À chaque jour suffit sa joie moi je vous dis. Et aujourd’hui c’est de CHRIST AGONY dont je vous souhaite vous parler. L’arrivée d’un neuvième album promis pour le début de l’automne m’a ramené inévitablement vers les premières œuvres des Polonais. Sans doute que certains parmi vous, chers lecteurs, connaissez cette pochette, peut-être moins son contenu musical. Savez-vous notamment que ce groupe nous a adressé sa première offrande en 1990 ? Cela fait un bout, je vous l’accorde, mais, eu égard à l’histoire récente du Black Metal, nous pouvons affirmer que CHRIST AGONY, emmené par le sombre et jeune Cezary "Cezar" Augustynowicz, fait partie de ces premières légions qui ont su peindre singulièrement un des premiers corridors du style.
Après un premier album de Black/Death Metal assez sombre sorti en 1993, "Unholyunion", le groupe dore déjà sa musique d’un vernis ritualiste, ce qui sera d’ailleurs leur marque de fabrique par la suite, et développe un Black Metal bien plus porté sur la mélodicité que la crudité. De fait, ce parti pris plutôt rare à l’époque les a davantage rapprochés d’un SAMAEL que d’un DARKTHRONE. Leurs autres compatriotes de l’époque, les ARKONA, INFERNUM, GRAVELAND, BEHEMOTH, VELES ne leur damaient pas vraiment le pion, tant bon nombre d’entre eux exploraient d’autres sentes plus belliqueuses et nationalistes, dirons-nous pour faire court. CHRIST AGONY, avec son mid-tempo caractéristique assez fiévreux, développe des thèmes particulièrement occultes et labyrinthiques. "Daemoonseth – Act II" est un album qui se révèle après une bonne poignée d’écoutes à la clef.
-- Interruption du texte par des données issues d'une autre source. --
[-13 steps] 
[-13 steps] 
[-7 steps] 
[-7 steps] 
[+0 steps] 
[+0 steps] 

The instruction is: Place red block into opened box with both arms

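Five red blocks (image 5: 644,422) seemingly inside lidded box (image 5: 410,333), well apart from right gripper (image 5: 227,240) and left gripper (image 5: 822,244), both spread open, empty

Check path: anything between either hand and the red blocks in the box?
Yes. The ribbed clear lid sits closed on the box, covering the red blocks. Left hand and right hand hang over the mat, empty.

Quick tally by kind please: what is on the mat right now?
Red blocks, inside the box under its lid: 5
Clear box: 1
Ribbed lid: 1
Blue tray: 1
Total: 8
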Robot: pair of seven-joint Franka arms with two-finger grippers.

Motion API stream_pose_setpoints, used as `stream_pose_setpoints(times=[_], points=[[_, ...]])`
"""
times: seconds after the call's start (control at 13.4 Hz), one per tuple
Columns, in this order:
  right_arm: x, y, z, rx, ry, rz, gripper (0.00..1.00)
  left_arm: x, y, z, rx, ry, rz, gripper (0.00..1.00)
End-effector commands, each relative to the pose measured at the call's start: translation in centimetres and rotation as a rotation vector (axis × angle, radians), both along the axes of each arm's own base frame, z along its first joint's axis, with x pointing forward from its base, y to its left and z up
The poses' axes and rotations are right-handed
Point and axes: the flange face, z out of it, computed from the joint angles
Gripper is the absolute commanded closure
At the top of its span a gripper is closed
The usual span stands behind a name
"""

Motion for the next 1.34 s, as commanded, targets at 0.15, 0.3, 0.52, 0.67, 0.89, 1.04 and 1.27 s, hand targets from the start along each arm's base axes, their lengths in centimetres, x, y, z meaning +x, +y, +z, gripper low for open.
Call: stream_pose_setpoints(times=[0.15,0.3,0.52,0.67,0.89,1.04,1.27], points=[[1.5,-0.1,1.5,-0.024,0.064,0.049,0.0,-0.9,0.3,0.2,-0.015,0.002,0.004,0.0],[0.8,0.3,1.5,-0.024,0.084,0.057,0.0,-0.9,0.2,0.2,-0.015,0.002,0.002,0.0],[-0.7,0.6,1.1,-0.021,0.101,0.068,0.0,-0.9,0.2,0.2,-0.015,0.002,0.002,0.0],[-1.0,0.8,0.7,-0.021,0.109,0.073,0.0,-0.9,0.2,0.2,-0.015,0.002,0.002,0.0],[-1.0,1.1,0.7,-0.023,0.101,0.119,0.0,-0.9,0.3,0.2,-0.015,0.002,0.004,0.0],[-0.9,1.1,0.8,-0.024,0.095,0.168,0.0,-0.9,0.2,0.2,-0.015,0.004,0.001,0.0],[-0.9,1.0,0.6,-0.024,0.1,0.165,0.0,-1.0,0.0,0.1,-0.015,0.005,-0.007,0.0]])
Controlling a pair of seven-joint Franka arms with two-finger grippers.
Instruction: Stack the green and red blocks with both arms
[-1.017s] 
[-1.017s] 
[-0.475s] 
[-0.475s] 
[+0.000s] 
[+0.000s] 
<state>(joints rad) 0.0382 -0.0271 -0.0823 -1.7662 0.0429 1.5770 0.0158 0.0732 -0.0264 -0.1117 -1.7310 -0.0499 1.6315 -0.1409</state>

Son côté expérimental, travaillé et polymorphe pourrait en dérouter plus d’un.
Je vous propose donc, pour confronter mon propos, de faire l’écoute du titre "Athyrium Typha Luciferi" qui révèle tout le savoir-faire de Cezar. La belle qualité des riffs et la complexité des différentes scènes sonores de ce titre nous embarquent dans un voyage assez passionnant et raisonnablement agressif. Le parti pris de CHRIST AGONY étant avant tout de nous plonger dans une forme de rituel sacré protéiforme plutôt implicite. "Diaboli Necronasti" développe des motifs d’une grande beauté avec des guitares quasi Heavy et toujours ce mid-tempo mi-tourmenté, mi-hypnotique, tandis que le dernier titre "Abasatha Pagan (Prophetical Part III)" nous fera davantage serrer les dents tant la part sombre de CHRIST AGONY se dévoile davantage avec son côté primal et bien plus Black/Death Metal. Les vocaux de Cezar – gutturaux mais habités – font à nouveau mouche au milieu des guitares serpentines et des ambiances ésotériques.
Le label français Adipocere Records ne s’était pas trompé en signant ce deuxième album plutôt abouti des Polonais. Il est pourtant une mise en bouche certes copieuse mais annonciatrice du très bel album qui sortira deux ans plus tard : "Moonlight - Act III". Avec son ambiance plus raffinée encore et tout aussi complexe, ce troisième opus magnifiera le projet artistique de CHRIST AGONY. Ni raw à la norvégienne, ni symphonique à la suédoise, le Black Mélodique des Polonais ouvrait quelque part une troisième voie. Conservant les aspects sombres et mélancoliques typiques de la scène polonaise, l’aura mystique et immersive de "Daemoonseth – Act II" préfigure également les travaux de NECROMANTIA ou de ROTTING CHRIST de l’époque. Tout un programme donc, et recommandable.